Cleric Says Iran Adopts Dual Track Approach toward US
- November, 01, 2013 - 16:08
- Politics news
TEHRAN (Tasnim) - Tehran's Provisional Friday Prayers Leader Ayatollah Seyed Ahmad Khatami criticized the US for its dual track strategy of diplomacy and pressure on Iran, saying Iranians will also push ahead with talks and anti-American slogans as their approach with the US.
"The Americans say they pursue talks and pressure at the same time, we, too, push ahead with talks and 'down with the US' slogan together," Ayatollah Khatami said in an address to a large congregation of worshippers in Tehran.
The Iranian cleric lashed out at the US for its aggressive policies, saying that in the last 50 years it has launched direct or indirect military assaults on 25 countries in the world.
He also touched upon recent revelations about extensive US espionage and surveillance of targets such as European leaders, and said, “Tapping phone calls of not only ordinary individuals but also 25 world leaders (by the US) means nothing but superciliousness.”
The US colossal spying operations have targeted leaders and citizens of other nations including some of its close allies like Germany, France, Italy and Spain.
In a latest revelation, Edward Snowden, a former contractor for the CIA, said Washington has spied on the phone conversations of German chancellor Angela Merkel. The disclosure prompted the German chancellor to call US President Barack Obama to seek reassurance that her phone calls were no more targeted by US spying.
Reports of the US spying have stirred outrage in the countries that have been the target of the spying operations.
In Iran the sense of suspicion and distrust toward the US runs deep and is shared by political elites and ordinary people, alike. In early October, Supreme Leader of the Islamic Revolution Ayatollah Seyed Ali Khamenei called the US administration unreliable, supercilious, illogical and faithless.
This sense was created 60 years ago when the CIA orchestrated a coup that toppled the democratically elected Prime Minister Mohammad Mosadeq in 1953 and reinstated the dictatorial rule of Mohammad Reza Pahlavi which lasted for more than two decades until it was brought to an end by the Islamic Revolution in 1979.

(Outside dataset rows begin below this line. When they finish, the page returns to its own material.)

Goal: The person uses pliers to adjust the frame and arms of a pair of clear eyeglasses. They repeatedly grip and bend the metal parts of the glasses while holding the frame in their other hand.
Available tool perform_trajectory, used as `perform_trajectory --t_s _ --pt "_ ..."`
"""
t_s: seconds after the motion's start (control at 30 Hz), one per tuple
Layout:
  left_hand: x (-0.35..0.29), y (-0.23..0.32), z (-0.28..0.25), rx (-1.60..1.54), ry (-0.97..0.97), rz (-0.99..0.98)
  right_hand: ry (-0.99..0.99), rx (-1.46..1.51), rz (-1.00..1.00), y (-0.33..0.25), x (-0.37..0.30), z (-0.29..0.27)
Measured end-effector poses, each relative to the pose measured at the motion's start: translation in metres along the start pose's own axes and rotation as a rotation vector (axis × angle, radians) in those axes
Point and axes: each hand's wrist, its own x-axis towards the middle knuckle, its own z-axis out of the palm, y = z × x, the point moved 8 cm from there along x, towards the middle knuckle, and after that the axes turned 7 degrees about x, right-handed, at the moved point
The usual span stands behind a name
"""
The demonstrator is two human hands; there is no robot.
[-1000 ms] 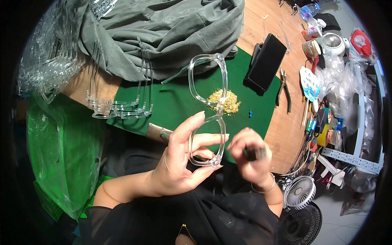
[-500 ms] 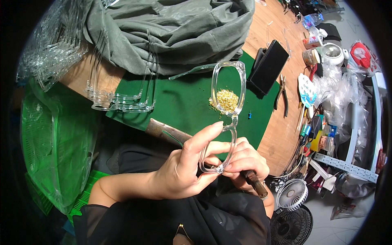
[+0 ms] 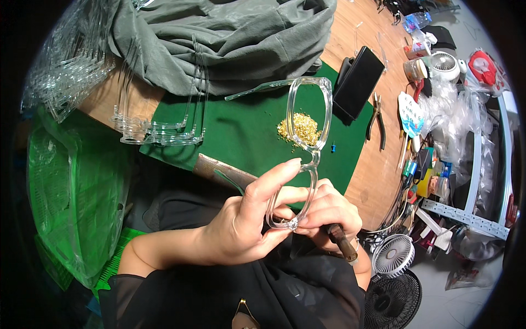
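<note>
My left hand (image 3: 235, 230) is closed on a clear plastic eyeglass frame (image 3: 314, 159), its fingers around the lower rim. The frame stands on end, one temple stretching left at the top. Close against the frame's lower corner, my right hand (image 3: 331, 211) grips a screwdriver with a dark brown handle (image 3: 343, 245); its tip is hidden. Behind the upper rim, a heap of tiny gold-coloured metal pieces, like screws (image 3: 304, 130), lies on a green mat (image 3: 241, 129). A small blue piece (image 3: 333, 148) sits to their right.
Several clear frames (image 3: 164, 136) stand at the mat's left, near a larger pile (image 3: 71, 82). Grey cloth (image 3: 230, 49) covers the back. A black phone (image 3: 359, 85) and pliers (image 3: 376, 123) lie right. Fans (image 3: 392, 256) and plastic bags (image 3: 444, 120) are farther right; a green basket (image 3: 76, 192) stands left.
The view has shifted slightly, so the table things sit a little higher and further left. Both hands keep their hold, with the eyeglass frame almost unmoved.
</note>
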Motion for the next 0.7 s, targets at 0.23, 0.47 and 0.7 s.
perform_trajectory --t_s 0.23,0.47,0.7 --pt "0.0014 0.003 0.001 -0.025 -0.031 -0.022 -0.014 0.012 0.015 -0.002 -0.0026 0.0003" --pt "0.0001 0.0033 0.0013 -0.075 -0.056 -0.038 -0.047 -0.031 0.03 -0.0086 0.0019 0.0027" --pt "-0.0017 0.001 -0.0003 -0.067 -0.07 -0.057 -0.055 -0.042 0.062 -0.0075 0.0007 0.0051"
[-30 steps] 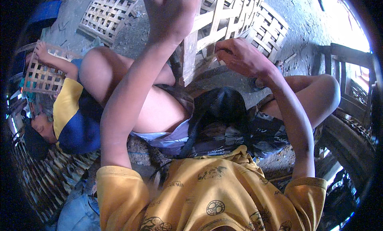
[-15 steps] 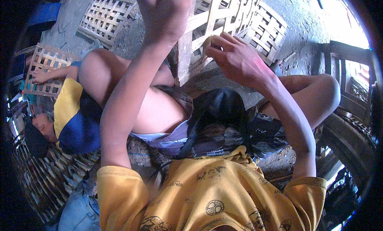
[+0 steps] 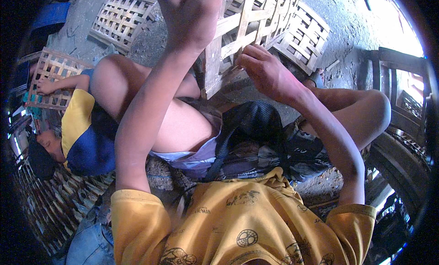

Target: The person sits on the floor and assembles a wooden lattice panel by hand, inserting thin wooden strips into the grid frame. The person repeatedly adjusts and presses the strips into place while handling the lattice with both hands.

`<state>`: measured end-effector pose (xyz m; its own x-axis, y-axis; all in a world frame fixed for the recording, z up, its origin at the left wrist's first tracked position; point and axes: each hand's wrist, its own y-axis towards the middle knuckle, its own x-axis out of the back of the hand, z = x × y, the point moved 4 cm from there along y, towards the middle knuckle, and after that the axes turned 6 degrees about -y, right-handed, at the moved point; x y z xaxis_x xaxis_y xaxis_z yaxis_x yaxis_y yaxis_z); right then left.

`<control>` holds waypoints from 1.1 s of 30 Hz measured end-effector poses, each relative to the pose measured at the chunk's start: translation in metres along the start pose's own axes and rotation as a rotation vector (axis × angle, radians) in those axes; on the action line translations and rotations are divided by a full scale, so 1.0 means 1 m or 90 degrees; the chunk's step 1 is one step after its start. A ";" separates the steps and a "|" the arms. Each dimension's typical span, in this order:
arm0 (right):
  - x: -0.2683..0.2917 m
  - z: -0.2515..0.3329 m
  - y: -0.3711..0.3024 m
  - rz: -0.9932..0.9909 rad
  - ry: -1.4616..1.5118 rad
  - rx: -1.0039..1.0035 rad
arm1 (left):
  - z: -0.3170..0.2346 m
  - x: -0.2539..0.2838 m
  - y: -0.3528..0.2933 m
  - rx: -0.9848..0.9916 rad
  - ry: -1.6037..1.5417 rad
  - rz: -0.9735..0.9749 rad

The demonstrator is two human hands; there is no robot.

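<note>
A woven bamboo panel with a wooden edge bar (image 3: 211, 70) stands tilted up in front of me, its pale flat strips crossing in an open lattice. My left hand (image 3: 190, 25) is closed around its upper left part; most of those fingers are cut off by the picture's top edge. Low on the lattice, my right hand (image 3: 267, 73) has its fingers curled and pressed together beside the strip ends. What sits between those fingertips is hidden from me.
Behind the held panel another woven panel (image 3: 304, 36) lies on the grey floor, and one more woven panel (image 3: 122, 19) is at the far left. On the left a person (image 3: 89, 137) has a hand on a lattice panel (image 3: 57, 66). A dark wooden frame (image 3: 379, 77) stands at right.
My right hand has moved slightly down and toward me along the lattice, and its fingers have curled in more. The left hand has barely moved.
</note>
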<state>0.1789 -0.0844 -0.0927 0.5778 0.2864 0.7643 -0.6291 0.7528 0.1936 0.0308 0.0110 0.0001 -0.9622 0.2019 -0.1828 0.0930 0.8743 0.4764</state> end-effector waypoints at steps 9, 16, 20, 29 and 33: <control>-0.012 -0.001 0.000 -0.030 0.038 0.032 | -0.002 -0.008 -0.008 -0.008 -0.017 -0.039; -0.020 0.002 0.000 -0.056 0.089 0.004 | -0.001 0.000 -0.009 0.014 0.019 -0.019; -0.027 -0.004 -0.001 -0.050 0.136 -0.044 | 0.000 -0.001 -0.011 0.041 -0.008 -0.060; -0.030 -0.012 -0.005 0.071 0.268 -0.238 | -0.004 -0.004 -0.008 0.060 0.013 -0.045; -0.030 -0.030 -0.005 0.140 0.388 -0.199 | 0.001 -0.002 -0.005 0.069 0.022 -0.089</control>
<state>0.1800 -0.0791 -0.1354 0.6996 0.6625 0.2676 -0.6391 0.7477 -0.1802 0.0330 0.0062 -0.0029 -0.9758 0.0614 -0.2101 -0.0170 0.9358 0.3521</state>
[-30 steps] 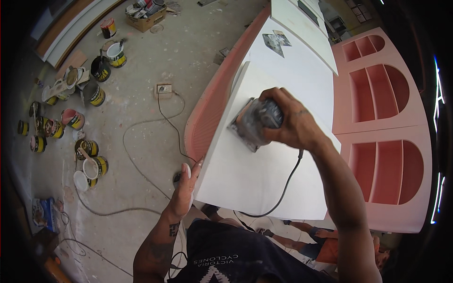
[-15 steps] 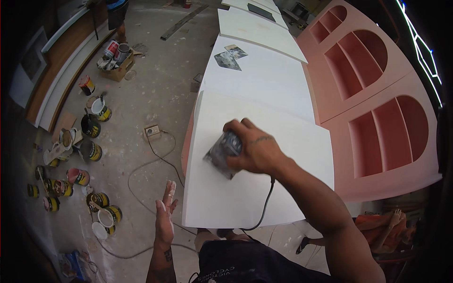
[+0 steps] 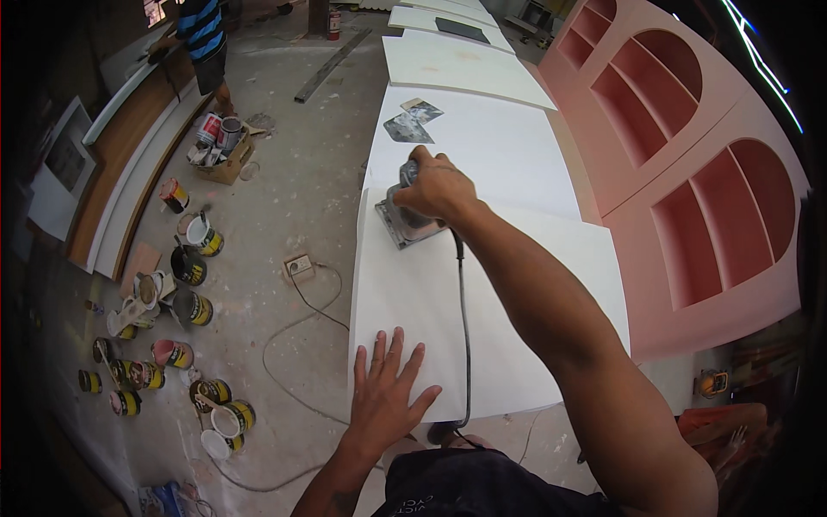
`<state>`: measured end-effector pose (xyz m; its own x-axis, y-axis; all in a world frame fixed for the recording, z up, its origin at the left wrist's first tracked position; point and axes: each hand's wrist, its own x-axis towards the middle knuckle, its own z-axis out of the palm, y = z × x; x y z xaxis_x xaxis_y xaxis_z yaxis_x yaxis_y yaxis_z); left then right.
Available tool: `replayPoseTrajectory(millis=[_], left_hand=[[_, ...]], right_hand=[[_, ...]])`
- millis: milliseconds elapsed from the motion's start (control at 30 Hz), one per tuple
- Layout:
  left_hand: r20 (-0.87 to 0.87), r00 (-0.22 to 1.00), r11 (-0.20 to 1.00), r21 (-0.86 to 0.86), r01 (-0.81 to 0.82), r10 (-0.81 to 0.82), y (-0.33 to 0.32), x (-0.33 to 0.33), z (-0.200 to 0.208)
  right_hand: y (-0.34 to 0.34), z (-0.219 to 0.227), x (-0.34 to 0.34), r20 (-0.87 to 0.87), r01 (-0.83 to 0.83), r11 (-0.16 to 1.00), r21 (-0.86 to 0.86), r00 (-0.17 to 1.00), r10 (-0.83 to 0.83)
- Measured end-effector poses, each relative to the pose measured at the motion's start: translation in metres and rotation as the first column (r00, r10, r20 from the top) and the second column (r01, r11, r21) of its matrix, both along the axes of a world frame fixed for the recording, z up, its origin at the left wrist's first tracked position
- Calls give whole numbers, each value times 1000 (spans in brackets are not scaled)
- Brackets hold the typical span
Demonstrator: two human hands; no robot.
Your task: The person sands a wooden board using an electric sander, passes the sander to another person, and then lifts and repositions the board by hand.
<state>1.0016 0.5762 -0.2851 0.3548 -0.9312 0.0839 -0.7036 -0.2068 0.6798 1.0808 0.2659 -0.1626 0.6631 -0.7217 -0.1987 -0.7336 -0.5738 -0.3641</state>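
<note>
Sander (image 3: pixel 401 226): Sits base-down on the far left part of a white panel (image 3: pixel 517 293), near its far edge; apparently kept level for even contact, with full touch hard to confirm.
Right hand (image 3: pixel 439 191): Grasps the sander from above, with fingers curled over the top and thumb along the nearer side; likely chosen for pressing and steering with 1 hand.
Sander's look: Grey and dark, seemingly dulled by pale dust, with a squared base plate jutting beyond a compact body; impossible to tell whether running.
Left hand (image 3: pixel 383 401): Lies palm down near the panel's near left corner, with 5 spread digits and nothing grasped; probably bracing the reach or steadying the panel.
Cord (image 3: pixel 465 336): Runs back across the panel toward the dark shirt (image 3: pixel 482 482), between both arms; seemingly trailed behind to stay clear of the sander's base.
Mottled pieces (image 3: pixel 409 129): Lie overlapping, 2 in view, on a white surface beyond the panel, perhaps within reach.
Outlet box (image 3: pixel 299 267): Rests on the floor to the left, with a cable plugged in.
Paint cans (image 3: pixel 202 237): Cluster farther left, several open.
Pink shelving (image 3: pixel 642 202): Stretches along the right, showing 3 arched openings.
Person in stripes (image 3: pixel 202 39): Stands well apart, upper left.
</note>
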Motion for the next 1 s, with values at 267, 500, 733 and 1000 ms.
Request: replayPoseTrajectory(millis=[267,500,733,1000], left_hand=[[270,961,978,210,7,-65,-14,-15,-14],[266,962,959,284,-19,-60,-21,-19,-5],[253,964,964,267,5,-75,-18,-18,-4],[219,969,924,383,23,-115,-34,-15,7]], right_hand=[[36,-19,47,83,-217,976,-12,973,217],[-52,-16,-17,64,46,999,-18,997,-45],[-145,-7,-186,41,478,877,-52,878,-476],[-112,8,-406,-16,671,740,-49,740,-672]])
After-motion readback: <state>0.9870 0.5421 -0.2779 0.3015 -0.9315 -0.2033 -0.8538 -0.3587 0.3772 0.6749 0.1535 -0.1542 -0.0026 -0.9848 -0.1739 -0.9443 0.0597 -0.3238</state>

After the victory of the Islamic Revolution, which brought an end to cozy relationship between the US and Iran, the American officials directed their wrath at the nascent Islamic system and made every effort to topple it, and for this purpose turned their Tehran embassy into the headquarters of anti-revolutionary forces and used it to spy on the Iranian officials and to hatch plots against the system.
Recent revelations of spying and phone tapping by the US against many countries -- even its close allies -- carried out in large parts in its diplomatic missions, vindicate the Iranian nation's assertions that the US embassy in Tehran was a "den of espionage."